On March 25, 2017, I saw something that I have never seen before. A community coming together to embrace education over something very American…football. I have seen fundraisers before and I have spoken at numerous of them as an inspirational speaker. However, I must admit that I have never seen a fundraiser that involves the whole community to help fund elementary schools.
The community of Sioux Falls did what? The Sioux Falls Storm football team teamed up with other organizations to help elementary schools get more funds to use for certain projects such as field trips and other extra resources elementary schools wish to have to provide children with a better education.
It was an amazing night. Maybe I am exaggerating. But let me explain what this night meant to me. It is not so much because I was the halftime guest speaker at the Night of Hope and Caring event. It was not so much because I got to meet phenomenal individuals who are well invested in the quality of education the children receive. It is also not so much because I was able to meet two role models who I conversed with for five minutes to later find out that they were the Storm team owners when I was asked about their involvement in this great fundraiser. The Night of Hope and Caring was deeper than that!
As a speaker, I have spoke at a few elementary schools in the city of Sioux Falls. I get to see their exciting faces and beautiful smiles. But I also get to see a different kind of hunger on their faces and in their intelligence. A hunger to learn more and take into practice what they are learning. A hunger of getting access to hands-on experience in participating in the school activities such as going on field trips. A hunger to have a sense of belonging. All children want to have what other children have and want to be the same.
I believe in all children no matter what color or family background they might come from. Every child deserves a window of opportunity to exercise their dream. I remember one day my youngest sister Benigne walking up to me crying. Tears of hopelessness all over her face as she asked me for money to participate in an activity like her friends at her school.
My injured mother had not been working for two years and she was not able to afford any payment. There were times my dad’s monthly income was not even enough to afford to pay our monthly house payment; therefore, he could not help my youngest sister.
As usual, he sent her to me. Unfortunately, I could not help. I felt the pain as I searched for the right words to say to her. I made a joke, “I am just a college student; I have nothing but loans, time and skills.” I felt bad for a little girl with so much hunger to learn. She wanted to feel a sense of belonging like every other student.
I never wanted my youngest sister to question why it was so difficult for a family to provide a window of opportunity to exercise her dream. As she grows, I hope she realizes that no one wants to deny helping a child get the most out of their education.
Keep in mind, I am not just speaking about my youngest sister. I am speaking for all the children in elementary schools who would really use the help to go on field trips. The Night of Hope and Caring is a fundraiser that honors elementary schools to receive help from their own community. This is beautiful to see!
Those who know my history know I grew up in a refugee camp for 10 years. We had limited resources; no lights, no electricity and no indoor plumbing. I remember walking to school barefoot for miles. The only field trip I had was recreation and the walking distance from home to school and the repeat.

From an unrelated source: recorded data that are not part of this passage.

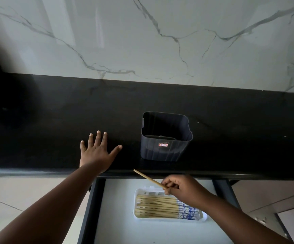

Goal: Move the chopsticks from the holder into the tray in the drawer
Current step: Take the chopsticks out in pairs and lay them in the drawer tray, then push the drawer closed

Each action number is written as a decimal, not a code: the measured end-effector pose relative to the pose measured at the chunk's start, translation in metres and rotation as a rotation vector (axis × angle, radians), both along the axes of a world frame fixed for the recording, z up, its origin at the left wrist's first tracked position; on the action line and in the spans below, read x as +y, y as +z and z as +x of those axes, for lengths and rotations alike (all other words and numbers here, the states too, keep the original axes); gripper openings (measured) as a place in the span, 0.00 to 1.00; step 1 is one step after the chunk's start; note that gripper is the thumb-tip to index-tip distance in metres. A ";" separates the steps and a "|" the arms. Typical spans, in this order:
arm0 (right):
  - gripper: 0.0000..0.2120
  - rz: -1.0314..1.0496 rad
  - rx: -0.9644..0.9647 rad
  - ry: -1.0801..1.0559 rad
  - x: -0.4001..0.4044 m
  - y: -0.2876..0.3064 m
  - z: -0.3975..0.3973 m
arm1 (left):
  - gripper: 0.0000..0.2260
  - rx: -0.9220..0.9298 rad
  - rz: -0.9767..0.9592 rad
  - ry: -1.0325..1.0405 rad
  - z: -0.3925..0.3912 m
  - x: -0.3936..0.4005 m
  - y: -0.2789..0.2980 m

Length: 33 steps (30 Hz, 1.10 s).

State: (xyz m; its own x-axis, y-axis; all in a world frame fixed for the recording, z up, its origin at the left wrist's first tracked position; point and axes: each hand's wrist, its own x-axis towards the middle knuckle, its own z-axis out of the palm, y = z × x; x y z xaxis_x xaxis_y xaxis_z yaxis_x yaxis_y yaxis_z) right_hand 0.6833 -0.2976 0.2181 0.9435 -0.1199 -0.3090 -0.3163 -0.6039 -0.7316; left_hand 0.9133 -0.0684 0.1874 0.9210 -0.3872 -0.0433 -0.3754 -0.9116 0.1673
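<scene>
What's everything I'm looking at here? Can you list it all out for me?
Holder: one, dark blue-grey, on the counter, looks empty.
Tray: one, white, in the open drawer.
Chopsticks in tray: a bundle, tan with blue-patterned ends, lying flat.
Held chopstick: one, tan, tilted above the tray.
Counter: one, black.
Drawer: one, pale inside, dark-framed, pulled open.
Wall: white marble, grey veins.
Left hand: flat on the counter.
Right hand: grip pinching the chopstick.

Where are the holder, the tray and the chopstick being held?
holder [163,150]: head view, front wall.
tray [143,190]: head view, bare far-left corner.
chopstick [147,178]: head view, mid-shaft, gripped by the right hand [183,189].
</scene>
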 end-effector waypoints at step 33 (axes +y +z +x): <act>0.15 -0.366 0.113 0.048 -0.005 -0.093 -0.025 | 0.45 -0.002 -0.009 0.022 0.001 -0.001 -0.001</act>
State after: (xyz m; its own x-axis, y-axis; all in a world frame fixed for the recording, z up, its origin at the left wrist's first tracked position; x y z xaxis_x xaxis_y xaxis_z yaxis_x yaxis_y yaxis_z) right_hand 0.6582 -0.3021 0.1256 0.9130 -0.1979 -0.3567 -0.3477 -0.8349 -0.4268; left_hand 0.9144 -0.0693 0.1869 0.9295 -0.3670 -0.0379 -0.3554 -0.9182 0.1746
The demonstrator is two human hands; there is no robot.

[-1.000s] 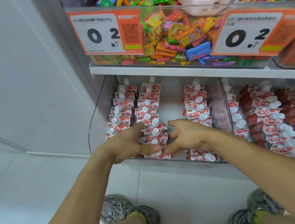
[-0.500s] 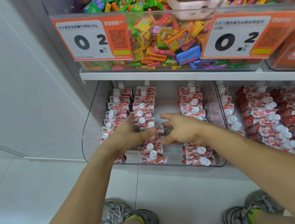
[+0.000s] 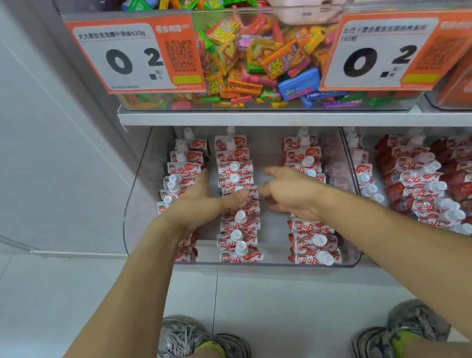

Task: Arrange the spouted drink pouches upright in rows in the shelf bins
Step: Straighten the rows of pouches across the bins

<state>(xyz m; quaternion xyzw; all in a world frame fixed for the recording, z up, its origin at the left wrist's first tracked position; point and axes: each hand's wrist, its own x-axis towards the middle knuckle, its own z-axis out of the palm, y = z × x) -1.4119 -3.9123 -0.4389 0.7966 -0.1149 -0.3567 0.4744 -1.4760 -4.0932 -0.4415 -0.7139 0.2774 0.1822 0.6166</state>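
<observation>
White-and-red spouted drink pouches stand in three rows in a clear shelf bin [image 3: 129,220]: a left row [image 3: 175,182], a middle row [image 3: 239,231] and a right row [image 3: 314,240]. My left hand [image 3: 202,200] lies between the left and middle rows with straight fingers, its thumb pressing across a middle-row pouch. My right hand [image 3: 292,194] is in the gap between the middle and right rows, forefinger and thumb reaching toward the middle row. Neither hand holds a pouch. The pouches under both hands are hidden.
A second clear bin [image 3: 350,165] to the right holds darker red pouches [image 3: 424,186] lying less evenly. The shelf above [image 3: 251,118] carries a bin of mixed sweets with orange price tags [image 3: 138,54]. A grey wall stands on the left. My shoes [image 3: 207,350] are on the white floor below.
Both hands have moved from the front of the middle row deeper into the bin along its sides. The right fingers have let go of the front pouches.
</observation>
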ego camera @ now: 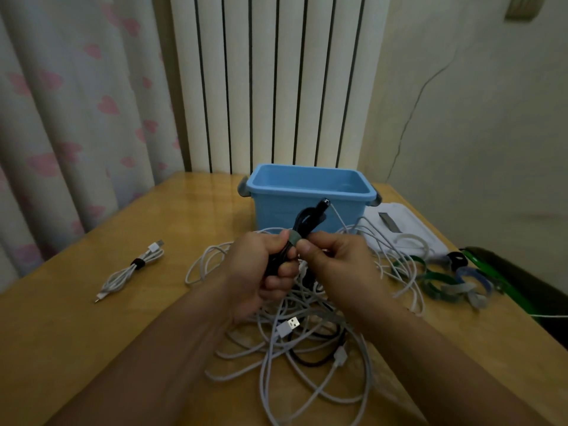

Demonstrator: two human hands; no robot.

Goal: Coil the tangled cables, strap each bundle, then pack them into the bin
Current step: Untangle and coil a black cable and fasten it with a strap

It was a different pain I felt in my brain. On behalf of the children in elementary schools, including the children whose parents are not able to afford field trips, it was an honor for me to be a halftime guest speaker. I firmly believe children are the future of tomorrow and if we seek to advance our world, we must make sure children are well taken care of everyday. Do not let school recreation be their only field trip!
The children of today are the parents of tomorrow. If we do not lead by example while they are young, how will we influence them when they get older? We are their hope. Your child hopes to be like you. Your child yearns to love like you. Your child strives to care like you.
Personally, the Night of Hope and Caring was not so much about how much money they raised. It was about participating for a greater cause and to show hope to the younger ones. How are you showing your children hope? How are you showing them love? How are you caring for them? It is in small things that we learn our utmost important lessons.
In my brief speech at the Night of Hope and Caring game, I shared with the audience something that means a lot to me.
Growing up in the refugee camp for 10 years, I do not know where all the help we received came from. As result, I thank you and rest of the world for raising me. The dollar or more you or your family member might have had donated to a charitable organization helped me to live for tomorrow.
As a result, I am here making a difference in other people’s lives because of you and those who helped me. I want to thank you for showing me hope. I want to thank you for showing me love. I want to thank you for caring for me.
You did it for me as a stranger, how will you not do it for your children?
It is my hope that my youngest sister Benigne and other children will one day grow up and realize that they were able to go on field trips because you and I chose to care and gave them hope.
Never underestimate the value you bring on to others. It is a blessing beyond measure.